Marc Marquez remained firmly in control in the second practice of the Aragon MotoGP weekend, as all four Yamahas - including Fabio Quartararo - missed out on the top 10.
Quartararo entered the weekend on a run of three successive pole positions but that run looks almost guaranteed to end here, with the Frenchman having endured a dreadful Friday afternoon.
Quartararo's frustration continues to grow 💢👊😡#AragonGP 🏁 pic.twitter.com/Roc7sttEwJ
— MotoGP™🏁 (@MotoGP) June 6, 2025
He spent a considerable chunk of the hour getting visibly angry on his bike and having massive moments - including during his late-session qualifying simulations.
He was only 18th and no other Yamaha rider managed better than 15th (Alex Rins) as the M1 bike was well and truly exposed by the Motorland Aragon layout.
Advanced to Q2: M Marquez, A Marquez, Vinales, Mir, Acosta, Zarco, Binder, Aldeguer, Bagnaia, Morbidelli
Will contest Q1: Bezzecchi, Di Giannantonio, Bastianini, R Fernandez, Rins, Miller, A Fernandez, Quartararo, Savadori, Oliveira, Chantra
Marquez continued exactly where he'd left off in the opening session and led for most of the hour. He needed just a single time attack on the soft rear tyre to post a table-topping 1m46.397s - and didn't even bother to run another soft rear in the final minutes.
It meant brother Alex closed in to two tenths off Marquez, but the rest of the field was still hugely adrift.
Only Maverick Vinales (KTM) and Joan Mir (Honda) joined the Marquezes in the 1m46s laptime range - a range Marc Marquez already dipped into on used tyres in first practice - and both were over half a second off the pace, having set identical laptimes.
Pedro Acosta and Brad Binder joined Vinales in the top seven and Enea Bastainini briefly threatened to make it four KTMs in Q2 - though his laptime, ultimately good enough only for 13th, was aided by a tow from Fermin Aldeguer.

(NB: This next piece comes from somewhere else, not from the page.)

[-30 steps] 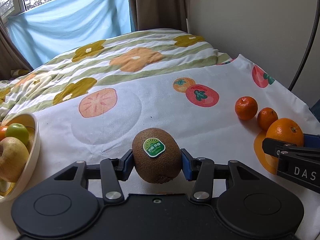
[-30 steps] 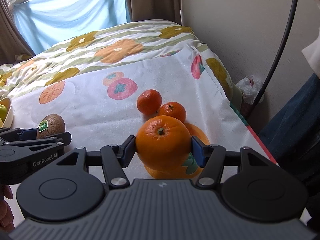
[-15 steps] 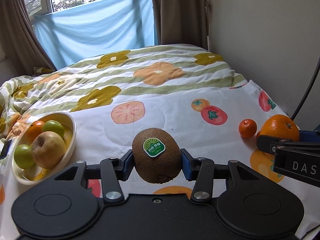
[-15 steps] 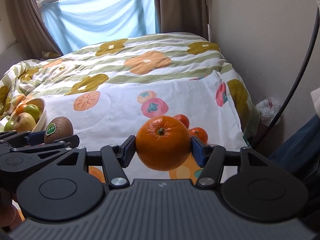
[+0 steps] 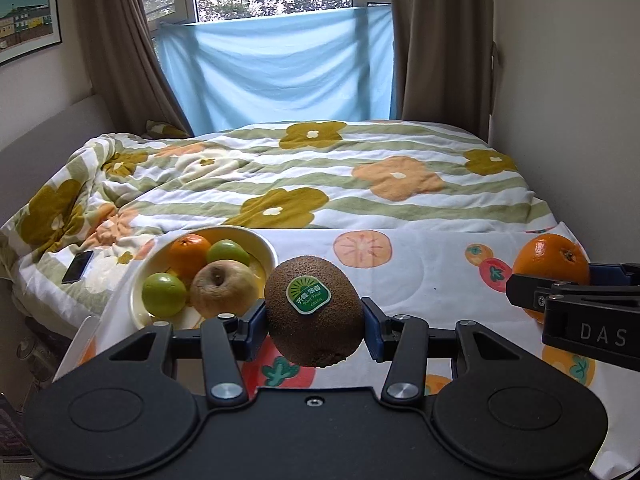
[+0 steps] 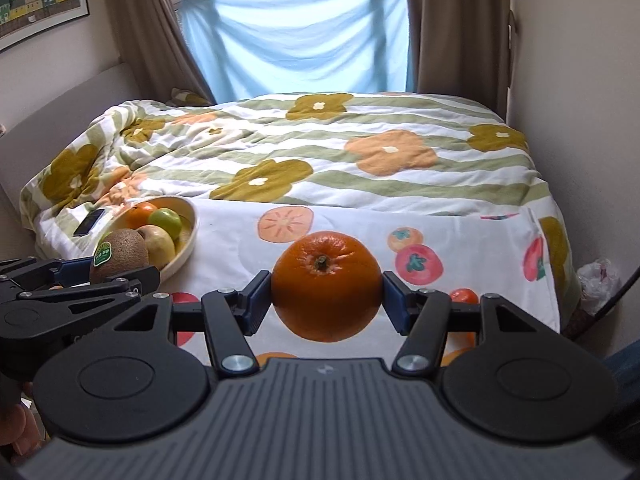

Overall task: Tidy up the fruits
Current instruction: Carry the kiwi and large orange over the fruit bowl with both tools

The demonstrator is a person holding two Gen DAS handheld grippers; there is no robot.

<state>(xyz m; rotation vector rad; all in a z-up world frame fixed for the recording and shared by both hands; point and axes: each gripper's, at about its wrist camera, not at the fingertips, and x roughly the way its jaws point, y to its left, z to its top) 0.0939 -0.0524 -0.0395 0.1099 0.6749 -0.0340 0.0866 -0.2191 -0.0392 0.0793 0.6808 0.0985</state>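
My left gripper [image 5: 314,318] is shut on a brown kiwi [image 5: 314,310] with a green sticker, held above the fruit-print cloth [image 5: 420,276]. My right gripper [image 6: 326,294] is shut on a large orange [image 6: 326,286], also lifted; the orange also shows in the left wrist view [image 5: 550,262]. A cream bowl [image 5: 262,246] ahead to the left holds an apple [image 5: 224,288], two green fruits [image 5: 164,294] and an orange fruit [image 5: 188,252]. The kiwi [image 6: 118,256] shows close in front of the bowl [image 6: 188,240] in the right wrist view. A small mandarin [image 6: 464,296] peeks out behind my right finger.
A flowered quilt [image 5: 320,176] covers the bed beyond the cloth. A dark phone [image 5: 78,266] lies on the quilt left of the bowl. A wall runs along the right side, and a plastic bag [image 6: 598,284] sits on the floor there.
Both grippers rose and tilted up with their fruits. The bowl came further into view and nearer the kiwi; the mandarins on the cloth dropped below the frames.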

Johann Zarco was sixth for LCR Honda, while Ducati trio Aldeguer, Pecco Bagnaia and Franco Morbidelli rounded out the top 10 behind Binder, Aldeguer having sniped a top 10 spot from Aprilia's British Grand Prix winner Marco Bezzecchi at the last moment.
Though Yamaha's pace was dire, it featured a standout effort from wildcard Augusto Fernandez - just a tenth off the best Yamaha (on what, encouragingly, should be a development-spec M1, though still one with an inline-four engine rather than a V4) and ahead of Quartararo.